■ **Problem to work on**
Filter these entries down to lines holding "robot".
***** Data *****
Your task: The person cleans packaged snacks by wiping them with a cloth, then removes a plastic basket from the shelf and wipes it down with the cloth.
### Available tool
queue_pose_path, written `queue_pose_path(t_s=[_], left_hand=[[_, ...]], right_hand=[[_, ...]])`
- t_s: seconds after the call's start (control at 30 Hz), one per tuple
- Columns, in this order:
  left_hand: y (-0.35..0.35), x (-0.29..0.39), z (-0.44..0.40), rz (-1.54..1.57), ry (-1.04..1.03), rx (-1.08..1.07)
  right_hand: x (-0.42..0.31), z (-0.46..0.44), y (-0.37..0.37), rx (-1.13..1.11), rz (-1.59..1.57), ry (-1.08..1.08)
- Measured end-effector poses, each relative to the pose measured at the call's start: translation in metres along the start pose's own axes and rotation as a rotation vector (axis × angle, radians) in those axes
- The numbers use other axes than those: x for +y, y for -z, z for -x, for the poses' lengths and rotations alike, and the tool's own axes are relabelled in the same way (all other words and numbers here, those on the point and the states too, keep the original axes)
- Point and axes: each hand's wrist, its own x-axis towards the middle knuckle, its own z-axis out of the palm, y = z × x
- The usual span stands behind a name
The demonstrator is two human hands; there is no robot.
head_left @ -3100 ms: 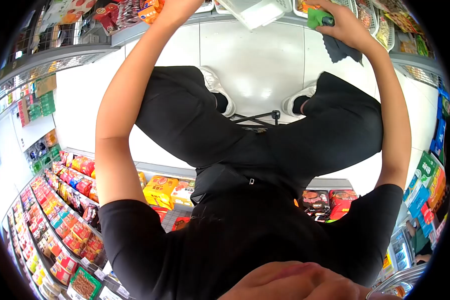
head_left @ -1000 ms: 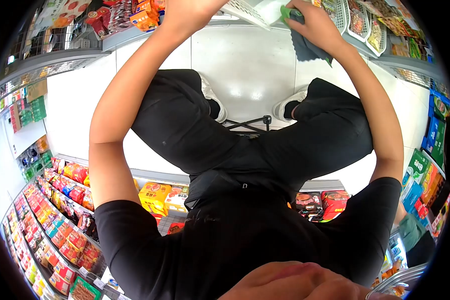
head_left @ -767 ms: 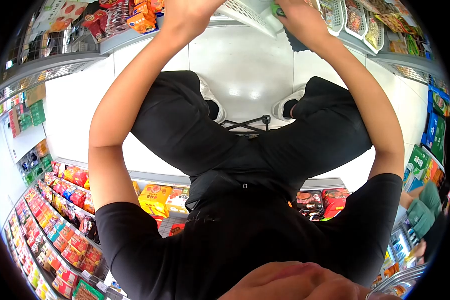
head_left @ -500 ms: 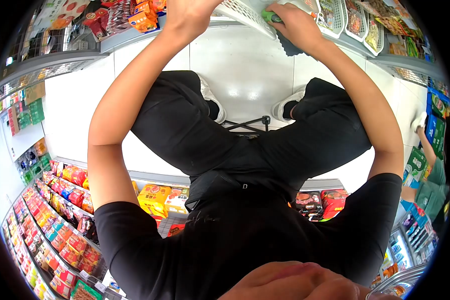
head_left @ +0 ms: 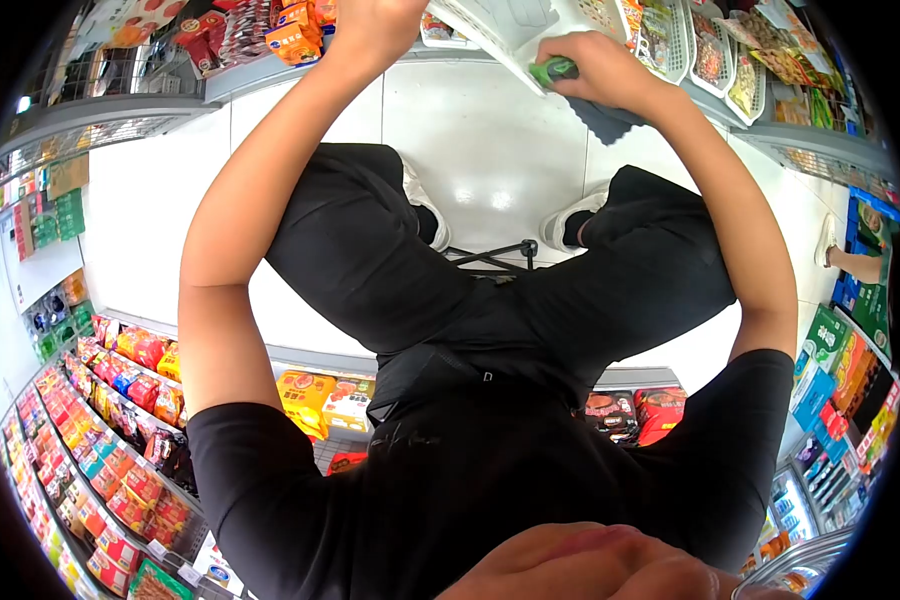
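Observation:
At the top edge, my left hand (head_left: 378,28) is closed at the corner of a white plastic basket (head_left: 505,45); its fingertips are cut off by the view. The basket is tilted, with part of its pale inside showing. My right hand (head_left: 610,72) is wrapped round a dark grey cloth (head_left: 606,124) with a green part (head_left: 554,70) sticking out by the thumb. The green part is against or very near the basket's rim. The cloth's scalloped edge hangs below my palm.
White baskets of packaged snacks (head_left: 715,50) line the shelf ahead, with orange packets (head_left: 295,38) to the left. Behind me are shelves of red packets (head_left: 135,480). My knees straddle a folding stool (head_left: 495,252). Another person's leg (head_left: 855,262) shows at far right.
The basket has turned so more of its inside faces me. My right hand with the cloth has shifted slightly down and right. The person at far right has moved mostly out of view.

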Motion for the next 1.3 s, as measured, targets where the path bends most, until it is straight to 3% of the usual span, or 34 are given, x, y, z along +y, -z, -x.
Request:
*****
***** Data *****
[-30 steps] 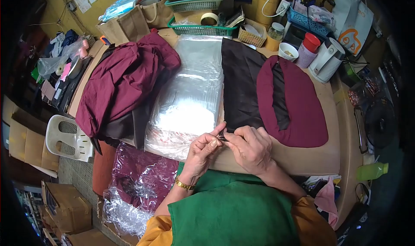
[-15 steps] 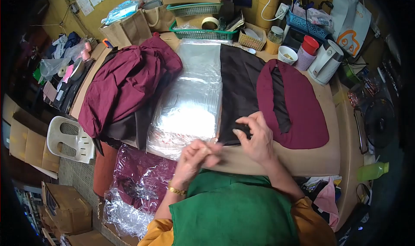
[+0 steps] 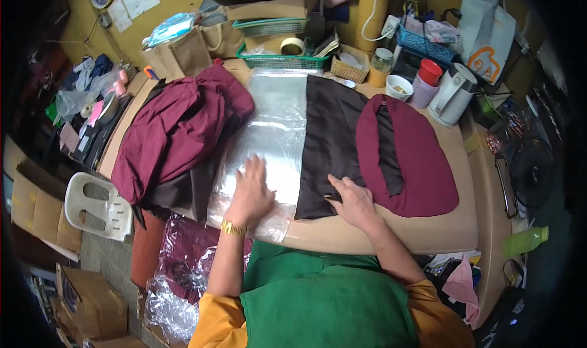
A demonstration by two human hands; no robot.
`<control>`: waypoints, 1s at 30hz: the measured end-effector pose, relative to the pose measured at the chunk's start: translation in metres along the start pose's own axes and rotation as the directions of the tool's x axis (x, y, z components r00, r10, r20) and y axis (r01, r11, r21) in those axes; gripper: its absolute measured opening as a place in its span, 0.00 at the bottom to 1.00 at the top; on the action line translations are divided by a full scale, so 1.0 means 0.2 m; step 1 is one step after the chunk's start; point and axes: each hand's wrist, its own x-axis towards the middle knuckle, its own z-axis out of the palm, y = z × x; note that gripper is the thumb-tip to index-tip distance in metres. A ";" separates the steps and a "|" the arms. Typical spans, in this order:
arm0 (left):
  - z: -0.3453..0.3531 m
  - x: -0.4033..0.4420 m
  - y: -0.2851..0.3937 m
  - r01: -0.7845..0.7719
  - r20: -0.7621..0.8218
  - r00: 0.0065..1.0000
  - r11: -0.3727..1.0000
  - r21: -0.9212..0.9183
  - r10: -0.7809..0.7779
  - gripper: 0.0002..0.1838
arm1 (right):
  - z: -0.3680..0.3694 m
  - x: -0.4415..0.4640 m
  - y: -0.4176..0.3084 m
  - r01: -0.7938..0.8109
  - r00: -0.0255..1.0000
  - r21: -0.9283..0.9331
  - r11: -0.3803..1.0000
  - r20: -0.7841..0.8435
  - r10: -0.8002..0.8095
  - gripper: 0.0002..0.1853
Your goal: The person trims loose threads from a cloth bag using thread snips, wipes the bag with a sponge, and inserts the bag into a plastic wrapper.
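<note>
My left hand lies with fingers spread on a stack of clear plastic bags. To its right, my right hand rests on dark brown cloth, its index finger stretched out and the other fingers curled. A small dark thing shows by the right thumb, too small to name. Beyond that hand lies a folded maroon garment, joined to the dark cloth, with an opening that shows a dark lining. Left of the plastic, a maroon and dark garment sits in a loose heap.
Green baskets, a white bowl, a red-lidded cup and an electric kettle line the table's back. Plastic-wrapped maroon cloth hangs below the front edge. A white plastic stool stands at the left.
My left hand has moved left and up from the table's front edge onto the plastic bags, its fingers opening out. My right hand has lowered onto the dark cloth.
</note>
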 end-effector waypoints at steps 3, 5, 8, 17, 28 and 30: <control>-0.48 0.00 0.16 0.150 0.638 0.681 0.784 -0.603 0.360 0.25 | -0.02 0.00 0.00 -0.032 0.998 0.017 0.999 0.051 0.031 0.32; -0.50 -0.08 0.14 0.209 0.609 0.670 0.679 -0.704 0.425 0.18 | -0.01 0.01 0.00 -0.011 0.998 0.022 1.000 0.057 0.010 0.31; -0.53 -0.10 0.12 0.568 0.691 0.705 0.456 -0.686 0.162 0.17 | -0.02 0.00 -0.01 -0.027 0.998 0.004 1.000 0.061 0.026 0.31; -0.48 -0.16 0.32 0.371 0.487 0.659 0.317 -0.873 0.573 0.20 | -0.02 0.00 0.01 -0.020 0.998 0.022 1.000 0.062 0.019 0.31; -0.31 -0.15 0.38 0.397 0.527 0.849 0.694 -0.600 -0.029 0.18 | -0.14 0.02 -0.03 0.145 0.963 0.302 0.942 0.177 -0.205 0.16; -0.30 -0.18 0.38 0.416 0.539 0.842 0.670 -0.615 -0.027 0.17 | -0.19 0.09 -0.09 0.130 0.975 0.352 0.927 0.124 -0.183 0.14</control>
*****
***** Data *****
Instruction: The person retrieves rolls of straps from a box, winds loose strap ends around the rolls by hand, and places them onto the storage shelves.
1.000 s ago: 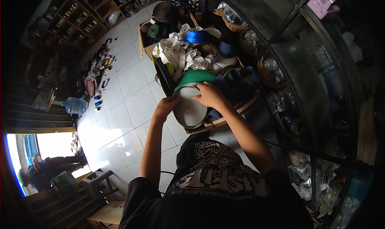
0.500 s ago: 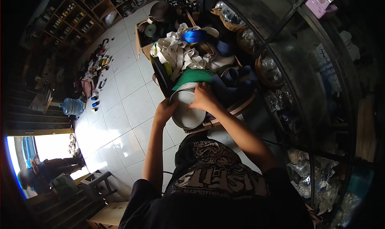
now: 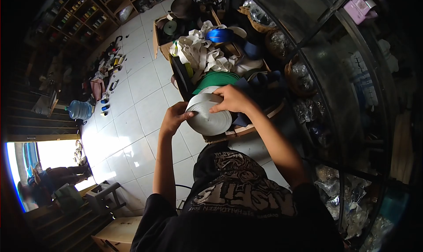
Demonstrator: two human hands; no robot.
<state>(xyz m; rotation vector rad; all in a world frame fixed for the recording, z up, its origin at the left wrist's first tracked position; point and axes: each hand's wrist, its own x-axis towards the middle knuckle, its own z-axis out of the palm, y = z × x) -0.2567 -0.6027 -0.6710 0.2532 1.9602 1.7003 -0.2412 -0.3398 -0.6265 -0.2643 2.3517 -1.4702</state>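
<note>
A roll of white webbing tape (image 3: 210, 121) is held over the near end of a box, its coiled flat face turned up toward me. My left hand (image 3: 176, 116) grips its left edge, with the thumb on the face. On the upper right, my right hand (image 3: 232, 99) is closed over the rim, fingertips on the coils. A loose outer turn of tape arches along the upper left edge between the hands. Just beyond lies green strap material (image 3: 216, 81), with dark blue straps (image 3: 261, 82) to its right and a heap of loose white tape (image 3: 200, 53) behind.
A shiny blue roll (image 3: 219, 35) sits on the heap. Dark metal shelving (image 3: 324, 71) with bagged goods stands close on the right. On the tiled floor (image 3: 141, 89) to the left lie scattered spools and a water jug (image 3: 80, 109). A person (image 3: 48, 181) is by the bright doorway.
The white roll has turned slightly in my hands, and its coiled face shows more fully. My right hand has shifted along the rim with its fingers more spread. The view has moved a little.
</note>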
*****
■ **The answer**
The demonstrator is two human hands; there is no robot.
A demonstration by two human hands; no robot.
Demonstrator: two human hands; no robot.

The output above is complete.